- Exercise aim:
Look through the data below and extract, unchanged, the lines from the one that contains "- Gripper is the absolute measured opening" to the one that contains "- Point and", both included.

[Recorded data]
++++++++++++++++++++
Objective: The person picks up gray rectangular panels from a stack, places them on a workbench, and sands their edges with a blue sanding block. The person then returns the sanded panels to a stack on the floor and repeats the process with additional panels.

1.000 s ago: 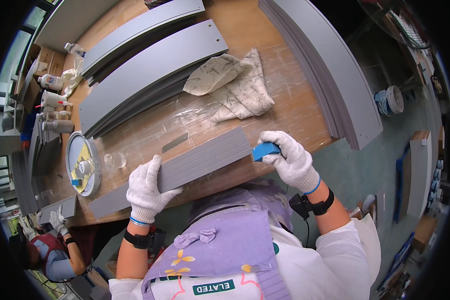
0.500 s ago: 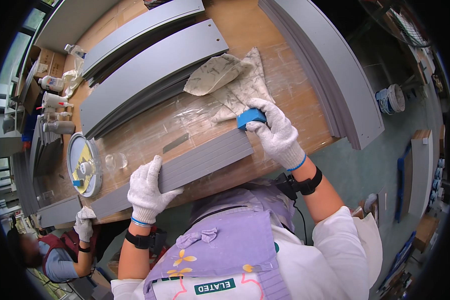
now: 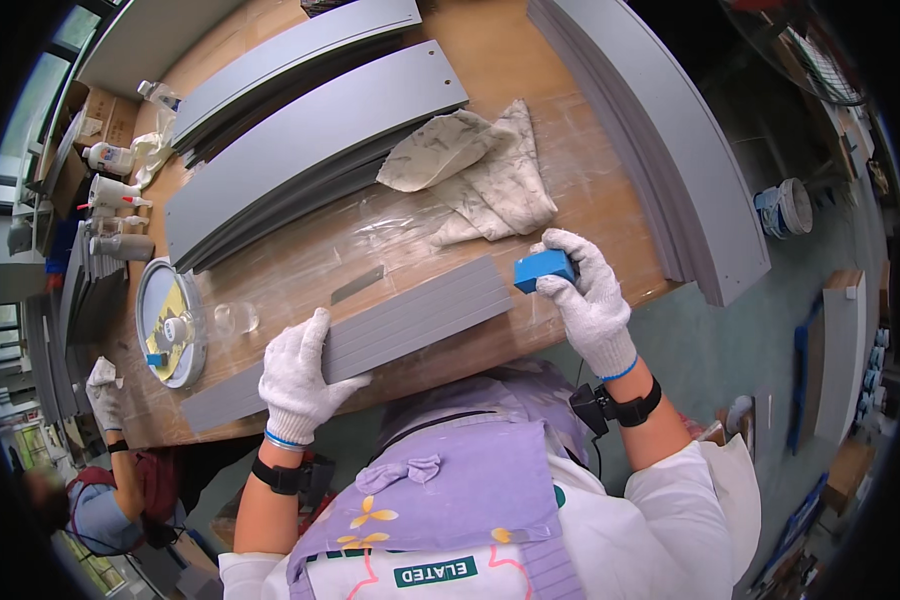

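A stack of grey boards [image 3: 420, 316] lies along the near edge of the table, long narrow edges facing up. My left hand [image 3: 298, 380], in a white knitted glove, is closed across it, thumb on the near side and fingers on the far side. Just past the stack's right end, my gloved right hand [image 3: 595, 308] pinches a blue block [image 3: 542, 270], apart from the boards. Beyond them a crumpled patterned cloth [image 3: 500, 190] rests on the table. A thin flat metal strip [image 3: 358, 284] lies behind the stack.
Curved grey panels [image 3: 320, 145] are piled at the back, with another pile [image 3: 660, 140] at right. A round lid [image 3: 192, 370] bearing a bottle and a small blue piece sits left, near bottles [image 3: 120, 192]. A co-worker's gloved hand [image 3: 105, 395] is at far left.
My right hand has moved right and nearer with the blue block, off the stack's end. My left hand stays on the boards. At far left, the co-worker's hand has moved away and a grey board there is gone.
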Demonstrator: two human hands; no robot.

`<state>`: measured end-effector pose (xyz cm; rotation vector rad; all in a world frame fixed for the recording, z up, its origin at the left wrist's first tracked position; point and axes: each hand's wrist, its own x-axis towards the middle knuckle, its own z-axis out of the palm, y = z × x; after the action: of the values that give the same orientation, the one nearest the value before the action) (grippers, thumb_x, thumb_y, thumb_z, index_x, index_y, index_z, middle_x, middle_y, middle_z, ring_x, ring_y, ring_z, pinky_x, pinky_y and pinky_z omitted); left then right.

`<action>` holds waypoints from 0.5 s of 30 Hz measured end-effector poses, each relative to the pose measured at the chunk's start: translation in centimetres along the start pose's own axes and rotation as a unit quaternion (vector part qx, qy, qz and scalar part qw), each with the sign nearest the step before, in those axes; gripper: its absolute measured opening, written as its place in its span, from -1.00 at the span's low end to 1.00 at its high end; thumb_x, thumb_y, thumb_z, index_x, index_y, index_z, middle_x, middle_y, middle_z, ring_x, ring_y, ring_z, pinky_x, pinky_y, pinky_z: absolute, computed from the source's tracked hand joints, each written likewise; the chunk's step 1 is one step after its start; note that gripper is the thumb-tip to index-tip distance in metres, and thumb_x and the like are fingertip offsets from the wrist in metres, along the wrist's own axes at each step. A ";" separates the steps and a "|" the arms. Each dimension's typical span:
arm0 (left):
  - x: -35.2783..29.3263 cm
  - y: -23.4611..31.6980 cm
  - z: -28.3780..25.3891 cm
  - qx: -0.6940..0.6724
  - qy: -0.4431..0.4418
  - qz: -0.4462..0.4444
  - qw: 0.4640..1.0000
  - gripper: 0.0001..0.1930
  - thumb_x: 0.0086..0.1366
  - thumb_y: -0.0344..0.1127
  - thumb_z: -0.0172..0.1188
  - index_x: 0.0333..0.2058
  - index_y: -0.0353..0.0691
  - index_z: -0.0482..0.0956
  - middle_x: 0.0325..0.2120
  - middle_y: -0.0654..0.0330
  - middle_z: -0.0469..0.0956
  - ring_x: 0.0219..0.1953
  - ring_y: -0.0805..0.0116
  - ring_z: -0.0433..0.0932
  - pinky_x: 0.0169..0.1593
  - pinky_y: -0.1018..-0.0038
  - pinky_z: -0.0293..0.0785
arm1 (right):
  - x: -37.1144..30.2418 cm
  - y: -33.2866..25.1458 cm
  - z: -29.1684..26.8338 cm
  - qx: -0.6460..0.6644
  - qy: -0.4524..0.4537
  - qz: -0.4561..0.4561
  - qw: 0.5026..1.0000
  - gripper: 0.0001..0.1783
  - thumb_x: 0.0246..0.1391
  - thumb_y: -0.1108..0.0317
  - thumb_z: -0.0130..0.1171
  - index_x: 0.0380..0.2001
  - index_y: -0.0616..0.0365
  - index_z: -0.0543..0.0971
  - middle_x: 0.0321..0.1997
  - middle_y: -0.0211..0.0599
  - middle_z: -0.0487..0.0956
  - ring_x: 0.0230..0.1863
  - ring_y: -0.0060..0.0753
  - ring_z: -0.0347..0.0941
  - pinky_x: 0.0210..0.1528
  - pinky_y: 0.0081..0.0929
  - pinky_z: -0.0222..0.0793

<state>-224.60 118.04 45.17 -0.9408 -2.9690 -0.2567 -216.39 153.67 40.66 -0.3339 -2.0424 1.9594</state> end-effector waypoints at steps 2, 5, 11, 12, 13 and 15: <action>0.0 0.0 0.0 0.001 0.001 0.001 1.000 0.11 -0.35 0.00 0.70 0.28 -0.17 0.44 -0.10 0.07 0.61 -0.04 0.05 0.59 0.13 0.18 0.47 | 1.5 0.3 0.7 -0.002 -0.021 0.005 1.000 -0.46 0.22 0.45 0.32 0.24 0.26 0.45 0.09 -0.14 0.62 0.12 -0.34 0.55 0.24 -0.38 0.46; 0.0 0.0 0.1 -0.003 0.004 0.006 1.000 0.11 -0.36 -0.01 0.70 0.27 -0.17 0.44 -0.06 0.08 0.62 -0.03 0.05 0.59 0.13 0.18 0.47 | 1.9 0.0 1.1 -0.075 -0.037 -0.032 0.996 -0.48 0.21 0.46 0.32 0.22 0.24 0.48 0.05 -0.15 0.64 0.06 -0.37 0.59 0.14 -0.41 0.52; -0.1 -0.1 0.3 -0.011 0.007 0.011 1.000 0.12 -0.36 -0.01 0.69 0.28 -0.17 0.43 -0.01 0.10 0.62 -0.01 0.08 0.59 0.15 0.19 0.47 | -1.9 -2.8 -2.3 -0.069 -0.136 0.088 0.984 -0.51 0.16 0.55 0.28 0.17 0.26 0.49 0.01 -0.21 0.63 0.06 -0.39 0.57 0.17 -0.41 0.50; -0.2 -0.2 0.4 -0.009 0.012 0.013 1.000 0.12 -0.36 -0.01 0.69 0.28 -0.18 0.42 -0.01 0.10 0.62 -0.01 0.08 0.59 0.15 0.19 0.47 | -2.2 -3.0 -2.6 -0.063 -0.127 0.133 0.981 -0.52 0.14 0.55 0.29 0.15 0.26 0.51 -0.02 -0.22 0.64 0.02 -0.39 0.58 0.14 -0.41 0.52; -0.1 -0.2 0.4 -0.005 0.013 0.011 1.000 0.12 -0.35 -0.01 0.69 0.28 -0.18 0.42 -0.01 0.11 0.62 -0.01 0.09 0.59 0.15 0.19 0.47 | -2.3 -3.1 -2.6 -0.025 -0.106 0.149 0.983 -0.50 0.21 0.52 0.24 0.21 0.29 0.44 0.05 -0.17 0.60 0.11 -0.38 0.53 0.20 -0.40 0.48; -0.1 -0.3 0.5 -0.006 0.018 0.016 1.000 0.12 -0.35 -0.01 0.69 0.29 -0.17 0.41 -0.01 0.11 0.61 0.00 0.09 0.59 0.15 0.19 0.47 | -2.0 -3.2 -1.9 0.146 -0.052 0.126 0.980 -0.49 0.26 0.37 0.23 0.24 0.24 0.40 0.10 -0.14 0.56 0.15 -0.31 0.50 0.26 -0.30 0.44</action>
<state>-224.64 117.81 44.64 -0.9739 -2.9195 -0.2881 -213.75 154.62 43.78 -0.4488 -1.8057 2.4404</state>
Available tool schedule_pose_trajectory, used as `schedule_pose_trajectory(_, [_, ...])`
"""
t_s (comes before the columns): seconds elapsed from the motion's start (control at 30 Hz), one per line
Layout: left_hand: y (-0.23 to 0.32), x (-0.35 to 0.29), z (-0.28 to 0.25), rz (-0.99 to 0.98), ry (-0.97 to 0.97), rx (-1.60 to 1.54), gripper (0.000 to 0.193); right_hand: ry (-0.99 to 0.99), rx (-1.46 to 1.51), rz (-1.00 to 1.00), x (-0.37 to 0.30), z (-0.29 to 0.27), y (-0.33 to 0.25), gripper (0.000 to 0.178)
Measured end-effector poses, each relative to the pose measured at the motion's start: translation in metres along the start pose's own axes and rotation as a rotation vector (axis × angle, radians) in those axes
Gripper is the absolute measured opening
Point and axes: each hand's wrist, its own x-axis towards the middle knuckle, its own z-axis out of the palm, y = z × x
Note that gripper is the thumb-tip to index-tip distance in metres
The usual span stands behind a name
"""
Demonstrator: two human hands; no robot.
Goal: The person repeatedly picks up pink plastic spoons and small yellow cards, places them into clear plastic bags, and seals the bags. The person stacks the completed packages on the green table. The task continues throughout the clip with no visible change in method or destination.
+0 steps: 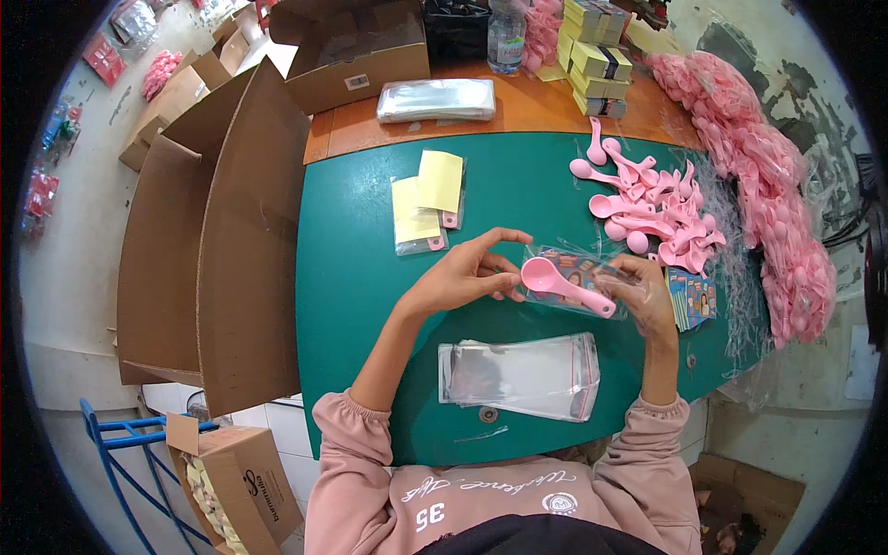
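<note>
A pink measuring spoon (566, 289) lies over a colourful printed card (578, 268) with a clear plastic bag (546, 252) around them, above the middle of the table. My right hand (640, 289) grips the bag's right end, by the spoon's handle. At the bag's left edge, beside the spoon's bowl, my left hand (470, 275) pinches with thumb and lower fingers, its index finger raised. Directly below, a stack of clear flat bags (518, 375) rests on the green tabletop (370, 314). More printed cards (692, 298) lie next to my right hand.
Loose pink spoons (657, 208) are heaped at the right, near long bags of spoons (768, 185). Filled packets with yellow cards (428, 199) lie left of centre. Yellow card bundles (597, 60), a bottle (506, 37) and a bag pack (435, 100) stand behind. Cardboard boxes (250, 213) border the left.
</note>
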Motion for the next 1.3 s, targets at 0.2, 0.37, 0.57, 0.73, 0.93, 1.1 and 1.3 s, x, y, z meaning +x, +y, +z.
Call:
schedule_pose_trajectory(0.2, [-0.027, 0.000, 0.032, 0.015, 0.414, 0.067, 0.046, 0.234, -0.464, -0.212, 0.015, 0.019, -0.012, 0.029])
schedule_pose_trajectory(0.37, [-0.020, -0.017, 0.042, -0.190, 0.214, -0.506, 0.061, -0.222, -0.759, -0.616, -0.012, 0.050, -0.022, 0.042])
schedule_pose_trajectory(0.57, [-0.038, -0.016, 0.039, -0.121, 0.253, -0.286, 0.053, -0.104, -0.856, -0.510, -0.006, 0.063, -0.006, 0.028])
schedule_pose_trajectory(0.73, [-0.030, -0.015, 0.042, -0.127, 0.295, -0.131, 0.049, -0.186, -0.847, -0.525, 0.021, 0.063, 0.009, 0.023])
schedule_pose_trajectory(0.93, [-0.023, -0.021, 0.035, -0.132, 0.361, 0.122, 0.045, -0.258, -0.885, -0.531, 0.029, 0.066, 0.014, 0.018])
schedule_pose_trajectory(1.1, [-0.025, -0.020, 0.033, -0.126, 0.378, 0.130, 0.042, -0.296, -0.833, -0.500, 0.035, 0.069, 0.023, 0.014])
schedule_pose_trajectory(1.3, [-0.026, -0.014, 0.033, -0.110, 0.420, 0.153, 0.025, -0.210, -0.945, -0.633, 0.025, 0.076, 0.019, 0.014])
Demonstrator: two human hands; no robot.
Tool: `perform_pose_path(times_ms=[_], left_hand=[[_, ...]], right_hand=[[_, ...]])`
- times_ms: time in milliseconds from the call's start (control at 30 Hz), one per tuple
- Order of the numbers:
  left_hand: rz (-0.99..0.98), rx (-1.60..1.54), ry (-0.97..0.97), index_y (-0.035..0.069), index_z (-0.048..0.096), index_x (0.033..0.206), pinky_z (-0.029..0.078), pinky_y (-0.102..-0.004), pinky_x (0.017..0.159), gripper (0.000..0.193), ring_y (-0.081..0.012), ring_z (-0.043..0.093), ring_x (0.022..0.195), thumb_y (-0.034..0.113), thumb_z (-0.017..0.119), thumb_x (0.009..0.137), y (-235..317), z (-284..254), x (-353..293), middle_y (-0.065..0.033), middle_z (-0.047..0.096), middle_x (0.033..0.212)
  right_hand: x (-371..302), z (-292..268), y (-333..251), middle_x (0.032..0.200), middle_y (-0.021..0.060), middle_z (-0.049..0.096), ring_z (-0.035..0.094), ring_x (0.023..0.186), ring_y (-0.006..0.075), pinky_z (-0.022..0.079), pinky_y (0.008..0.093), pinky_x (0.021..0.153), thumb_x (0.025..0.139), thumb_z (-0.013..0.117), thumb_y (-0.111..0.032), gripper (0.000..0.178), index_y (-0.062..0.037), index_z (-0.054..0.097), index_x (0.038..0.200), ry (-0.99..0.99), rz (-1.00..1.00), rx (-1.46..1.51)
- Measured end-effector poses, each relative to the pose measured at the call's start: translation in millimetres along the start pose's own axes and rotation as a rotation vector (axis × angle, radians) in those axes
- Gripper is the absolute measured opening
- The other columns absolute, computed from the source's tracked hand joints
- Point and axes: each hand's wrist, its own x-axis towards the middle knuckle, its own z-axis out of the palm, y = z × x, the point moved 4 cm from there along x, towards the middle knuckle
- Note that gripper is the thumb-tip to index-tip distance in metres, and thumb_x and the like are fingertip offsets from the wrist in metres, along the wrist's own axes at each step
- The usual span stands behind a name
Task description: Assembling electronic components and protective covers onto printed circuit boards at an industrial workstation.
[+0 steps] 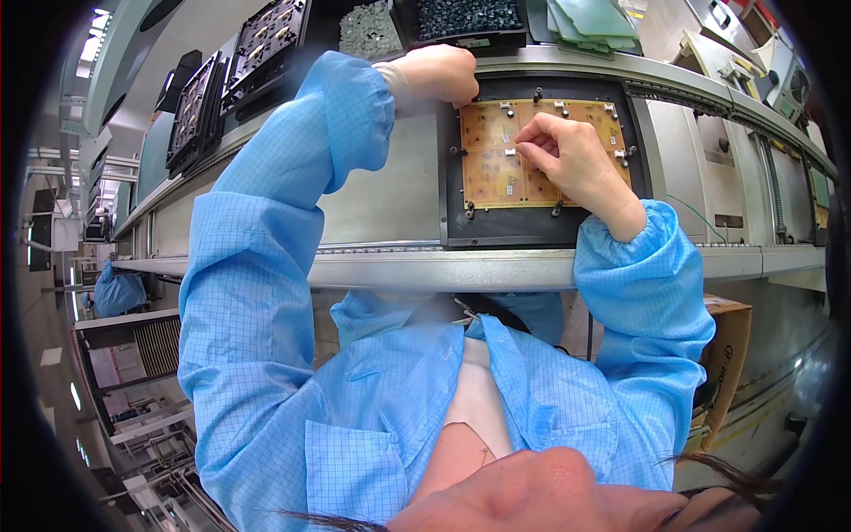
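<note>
On the grey metal table of a factory line, a tan circuit board sits in a black tray, right hand fingers pinched on it, left hand fisted beside bins, a brown carton below.

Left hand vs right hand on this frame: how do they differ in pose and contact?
The left hand is curled in a loose fist at the top-left corner of the black rectangular carrier frame, off the yellow-tan circuit board. The right hand lies over the board, fingertips pinched down on its surface. Whether either holds a part is hidden. Both are bare, coming out of light-blue checked sleeves.
</note>
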Motion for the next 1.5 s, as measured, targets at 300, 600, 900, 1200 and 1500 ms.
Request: perform_pose_path(times_ms=[300,600,900,1200,1500], left_hand=[[0.085,-0.142,0.401,0.005,0.071,0.088,0.054,-0.0442,0.078,0.034,-0.0337,0.068,0.09,0.039,0.071,0.087,-12.7,17.4,-44.8,-0.0146,0.072,0.09],[-0.132,-0.782,0.519,0.003,0.059,0.098,0.05,-0.0337,0.068,0.038,-0.0185,0.061,0.073,0.031,0.076,0.079,-23.8,93.1,-41.5,-0.0055,0.062,0.077],[-0.162,-0.773,0.485,0.002,0.058,0.11,0.051,-0.0411,0.085,0.048,-0.0324,0.066,0.099,0.031,0.075,0.075,-34.5,80.9,-54.8,-0.0158,0.069,0.1],[-0.165,-0.834,0.719,0.0,0.059,0.102,0.047,-0.028,0.066,0.033,-0.0124,0.054,0.069,0.019,0.074,0.079,-23.4,80.0,-52.9,-0.0023,0.057,0.074],[-0.1,-0.876,0.702,0.003,0.059,0.106,0.047,-0.0306,0.065,0.033,-0.0137,0.055,0.07,0.021,0.074,0.082,-4.7,61.6,-61.4,-0.0027,0.058,0.075]], right_hand=[[-1.9,-10.5,11.2,0.095,0.0091,0.073,0.07,0.086,0.0133,0.058,0.0257,0.079,0.098,0.064,-0.01,0.022,0.0041,0.068,0.113,-0.176,0.143,0.467],[-19.6,-18.9,-9.5,0.102,0.0115,0.072,0.071,0.091,0.0168,0.058,0.0271,0.082,0.096,0.066,-0.009,0.024,0.0053,0.066,0.116,-0.257,0.257,0.698],[-31.7,-48.8,-3.8,0.1,0.0097,0.071,0.071,0.091,0.0163,0.058,0.0276,0.084,0.093,0.07,-0.008,0.022,0.0044,0.068,0.111,-0.191,0.267,0.596],[-3.8,-54.0,10.6,0.099,0.0045,0.068,0.067,0.09,0.0123,0.055,0.0242,0.084,0.091,0.069,0.0,0.013,0.0044,0.07,0.103,-0.127,-0.063,0.175],[-8.6,-50.9,-13.2,0.094,0.005,0.071,0.066,0.086,0.0105,0.053,0.0232,0.076,0.085,0.071,0.003,0.022,-0.0013,0.069,0.107,-0.142,-0.024,-0.063]])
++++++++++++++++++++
- Exercise answer:
- Gripper is the absolute measured opening
- The other columns absolute, computed from the source's tracked hand joints
- Point and axes: each hand's wrist, its own x-axis towards the middle knuckle, its own z-axis out of the palm, y = z × x, the point moved 4 cm from there along x, towards the middle knuckle

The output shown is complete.